In working with many women over the years, and in analysing my own love life, I’ve learned that so much of the hurt, heartache, and disappointment we experience in love could have been prevented if we paid more attention at the beginning of the relationship. There are 5 big mistakes many of us make when we first get involved with a partner.
1.Do Not Ask Enough Questions
We all like the feeling of falling in love. It is romantic. But asking questions is not romantic. It feels intrusive. Sometimes you don’t want to know the answer because you might not like what you hear. You don’t want to hear anything bad. If people are desperate to get into a relationship, or to make one work, they will avoid discussing anything that might sabotage their fantasy that they are with the right partner.
However, asking questions is the ONLY intelligent way to really get to know a person. What you don’t know may hurt you. The more information you have about the people you meet while dating, the better you will be able to judge whether or not this person will make a good mate. Conversely, the less information you have about someone, the more likely you will end up surprised, disappointed, angry, or heartbroken.
2. Ignore Warning Signs of Potential Problems
I cannot tell you how many times women came to me for advice after a breakup, and I asked them if they felt or saw red flags or warning signs in the beginning of the relationship. Over 95% of the time they say, “Yes!” But, consciously or unconsciously, they chose to ignore the signs, minimize its importance, making excuses for the other person, or rationalize and deny it away.
Like an ostrich hiding its head in the sand, if we pretend we don’t see the warning signs and danger, we set ourselves up for eventual feelings of disappointment, betrayal, and anger. Most of the time we are deceiving ourselves. You HAVE to trust your intuition.
3. Make Premature Compromises
Some people are so wanting to be loved and accepted by a new partner and to make the relationship work, they quickly compromise their beliefs, values, behaviors, and habits in the hope to get along with their new love interest. The danger in premature compromises is that you lose your sense of self early in the relationship and create a false sense of harmony between you and your mate.
What’s the solution? Enter into a relationship knowing what your values, interests, and loyalties are, and stick to them. Be committed first to yourself and second to your partner.
4. Put Commitment Before Compatibility
This mistake happens when people become tired of dating and want to settle down. They like being part of a couple so much more than being single. For some women, they feel pressured by a biological clock, having mental and emotional concern that their time is running out. They jump into commitment before assessing the compatibility between themselves and their prospective partners.

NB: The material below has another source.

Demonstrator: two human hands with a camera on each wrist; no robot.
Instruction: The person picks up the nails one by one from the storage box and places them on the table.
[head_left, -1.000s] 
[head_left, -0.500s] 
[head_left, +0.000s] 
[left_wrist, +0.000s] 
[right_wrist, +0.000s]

You make the hasty choice to begin living together within the first 3 or 4 months of the relationship or you feel sure that this person is the one for you a few weeks into the relationship. When this happens, you begin to fantasize and plan the rest of your year with this person, sometimes even seeing your entire life and how you will spend it with your new partner.
You are making an emotional commitment to your partner before you know him well enough to understand if you are compatible. It is at the early stages of a relationship that you must slow down and take your time. Learn more about your partner and actively evaluate your compatibility before jumping fully into the commitment.
5. Give in to Material Seduction
When too much emphasis is placed on wealth and accomplishment, we often fall to material seduction when choosing our partner. We focus too much on appearance, money, power, career, or reputation. In this scenario, we neglect to discover what kind of heart and soul our partner possesses. We fail to determine if this potential partner has the capacity to truly nurture a relationship and deliver on your intellectual and emotional needs. If they focus only on the material things in life and not your emotional needs, the relationship is most likely going to be unfulfilling.
When you choose a partner based on what he can offer you materially rather than what he can offer you emotionally, you will end up feeling lonely and unloved. Even though you can spend all the money on vacations or buying luxury goods, it has the potential to be an empty relationship.
It’s the lack of nurturing the relationship that creates unhappiness in women, not the lack of wealth. A woman’s feminine spirit requires emotional and intellectual nurturing in order for it to thrive and feel fulfilled. It has nothing to do with money.
If you have made some of these mistakes in your past relationships and tend to find yourself repeating them over and over with each new relationship, don’t panic. There are solutions and actions you can take to correct these issues! I am here to help you to break those unproductive repeating patterns so you can avoid these mistakes and have a happy and fulfilling relationship. The modern version of Happily Ever After takes some conscious work!